My story is your story!! Everything except the athlete's foot, but I was exposed to athlete's foot in the years just before menopause and the development of my LS symptoms. I had everything else - the itchy bump, the anal symptoms, the swollen gland - everything! It is astonishing that gynos are diagnosing this as LS, when as you say, some percentage is opportunistic fungal infection.
I believe these findings - that honey and vinegar have value that no pharmaceutical medication can touch is vitally important in an age when many microbial species are becoming resistant to anti-fungal meds. I am betting the strongest of future generations will be the unvaccinated, drug-free, un-dentistried, un-surgerized, highly nourished and herb-wise.
SAVE THE BEES!!!
Christine
Bluesky
October 16, 2012 - 2:16pm
Permalink
Unvaccinated...?
Hi Christine whats ith Unvaccinated could you plz elaborate on this ?
My kid has his vaccination appointment next week....this has made me thinking......;....
Christine
October 16, 2012 - 6:13pm
Permalink
vaccinations
Hi Bluesky,
For several reasons (not the least of which I'm scrambling to write a book!) I can't weigh in on this topic. Peggy O'Mara from Mothering.com has done more than anyone to research and publicize this issue. Click here to view the vaccination forums.
Christine
fab
October 17, 2012 - 4:30am
Permalink
Sensible risk assessment
I could not bring myself to read more than a few posts about vaccination on this other site “mothering com.” cited above. It seemed that any and every disease which medical science does not have a known cause for rates a mention as being caused by vaccination.

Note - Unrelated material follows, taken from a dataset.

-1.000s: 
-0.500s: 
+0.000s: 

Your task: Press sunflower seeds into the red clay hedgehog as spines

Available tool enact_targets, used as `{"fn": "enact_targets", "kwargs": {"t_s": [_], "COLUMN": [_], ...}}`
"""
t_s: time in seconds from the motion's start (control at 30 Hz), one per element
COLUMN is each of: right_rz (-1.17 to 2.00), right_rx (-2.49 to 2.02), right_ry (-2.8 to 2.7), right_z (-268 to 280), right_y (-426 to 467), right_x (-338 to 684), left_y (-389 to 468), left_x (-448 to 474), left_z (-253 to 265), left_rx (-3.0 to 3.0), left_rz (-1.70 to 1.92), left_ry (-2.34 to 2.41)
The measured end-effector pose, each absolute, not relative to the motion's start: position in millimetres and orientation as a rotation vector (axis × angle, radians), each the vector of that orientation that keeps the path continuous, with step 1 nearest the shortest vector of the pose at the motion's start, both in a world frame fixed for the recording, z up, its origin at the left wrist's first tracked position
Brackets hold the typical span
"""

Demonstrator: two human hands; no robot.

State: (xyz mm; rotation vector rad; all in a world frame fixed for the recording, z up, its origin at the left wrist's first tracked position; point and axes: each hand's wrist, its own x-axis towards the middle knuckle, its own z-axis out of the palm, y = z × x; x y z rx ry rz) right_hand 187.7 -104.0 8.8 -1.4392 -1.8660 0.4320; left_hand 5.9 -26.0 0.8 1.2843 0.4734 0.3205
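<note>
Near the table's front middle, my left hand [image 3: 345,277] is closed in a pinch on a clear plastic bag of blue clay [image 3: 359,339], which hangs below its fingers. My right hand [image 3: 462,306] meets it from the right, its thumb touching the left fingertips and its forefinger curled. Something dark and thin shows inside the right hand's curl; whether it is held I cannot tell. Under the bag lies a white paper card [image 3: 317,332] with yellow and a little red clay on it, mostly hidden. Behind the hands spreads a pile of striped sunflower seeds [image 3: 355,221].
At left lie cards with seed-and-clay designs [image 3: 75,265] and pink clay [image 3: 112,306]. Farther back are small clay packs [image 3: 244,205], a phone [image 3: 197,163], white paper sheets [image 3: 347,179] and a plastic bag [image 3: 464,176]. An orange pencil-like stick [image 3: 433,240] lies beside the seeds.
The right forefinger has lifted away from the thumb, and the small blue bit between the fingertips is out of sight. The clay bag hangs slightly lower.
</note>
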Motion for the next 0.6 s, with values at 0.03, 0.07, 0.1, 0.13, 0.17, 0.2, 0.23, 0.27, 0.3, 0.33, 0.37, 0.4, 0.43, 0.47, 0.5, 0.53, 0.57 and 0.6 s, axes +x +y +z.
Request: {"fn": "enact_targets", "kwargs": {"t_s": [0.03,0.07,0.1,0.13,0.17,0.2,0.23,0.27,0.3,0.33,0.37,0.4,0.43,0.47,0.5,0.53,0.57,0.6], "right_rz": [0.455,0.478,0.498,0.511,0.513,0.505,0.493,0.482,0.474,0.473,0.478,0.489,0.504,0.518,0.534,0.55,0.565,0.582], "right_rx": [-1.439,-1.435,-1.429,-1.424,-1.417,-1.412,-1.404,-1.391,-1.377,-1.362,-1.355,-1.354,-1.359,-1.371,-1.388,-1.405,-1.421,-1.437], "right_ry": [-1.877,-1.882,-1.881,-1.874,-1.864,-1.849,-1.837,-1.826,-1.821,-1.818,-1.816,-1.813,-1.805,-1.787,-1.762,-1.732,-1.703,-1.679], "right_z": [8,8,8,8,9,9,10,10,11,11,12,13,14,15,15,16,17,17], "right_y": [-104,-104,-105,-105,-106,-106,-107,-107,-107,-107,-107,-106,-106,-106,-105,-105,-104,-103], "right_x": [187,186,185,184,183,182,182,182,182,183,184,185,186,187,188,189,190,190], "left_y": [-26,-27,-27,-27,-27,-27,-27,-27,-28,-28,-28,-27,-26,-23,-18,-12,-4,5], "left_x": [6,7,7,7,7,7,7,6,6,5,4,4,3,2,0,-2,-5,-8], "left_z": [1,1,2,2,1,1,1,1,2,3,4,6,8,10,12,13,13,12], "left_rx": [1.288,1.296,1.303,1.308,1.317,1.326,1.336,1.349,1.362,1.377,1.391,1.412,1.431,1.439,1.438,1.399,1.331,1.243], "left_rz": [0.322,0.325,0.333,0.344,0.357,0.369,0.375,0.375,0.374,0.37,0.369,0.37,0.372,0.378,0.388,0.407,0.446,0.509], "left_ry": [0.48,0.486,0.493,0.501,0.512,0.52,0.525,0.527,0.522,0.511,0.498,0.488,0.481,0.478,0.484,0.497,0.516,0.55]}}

Whether a child develops autism or childhood schizophrenia from having been vaccinated is quite possible, but there is no evidence to suggest that is a fact. The risk then of vaccination causing these diseases is unknown. How you safeguard your precious children from an unknown is rather difficult to imagine. Something a bit like worrying what to do if the sky should happen to fall in, or in the event of the bogey man running out of the wardrobe with a sharp knife. In these cases, every parent would surely fail to protect their child sufficiently.
If one blames vaccination for the cause of a child’s development of a worrying illness, then one would deny one’s subsequent children such vaccinations and in doing so expose them to the risk of death or disability from a childhood disease, a possibility in which people on that site appear to no longer believe.
The fact that we have held in place compulsory vaccination world-wide for many decades means that epidemics as they once occurred no longer do so. Compulsory vaccination has also created an environment where it is possible for some to ignore the mainstream and be unbothered by measles, mumps, rubella, diphtheria, tetanus, whooping cough, polio etc.
However, one should remember that it is the received wisdom that compulsory, universal vaccination has achieved this for us along with slum clearance, clean water, sewerage and simple hygiene. One would have to have strong evidence to refute this. I did not find any there. So until real proof to the contrary is offered we have a known; intention, cause, effect and result. Compulsory, universal vaccination has saved many thousands of children from horrible illness, disability and death.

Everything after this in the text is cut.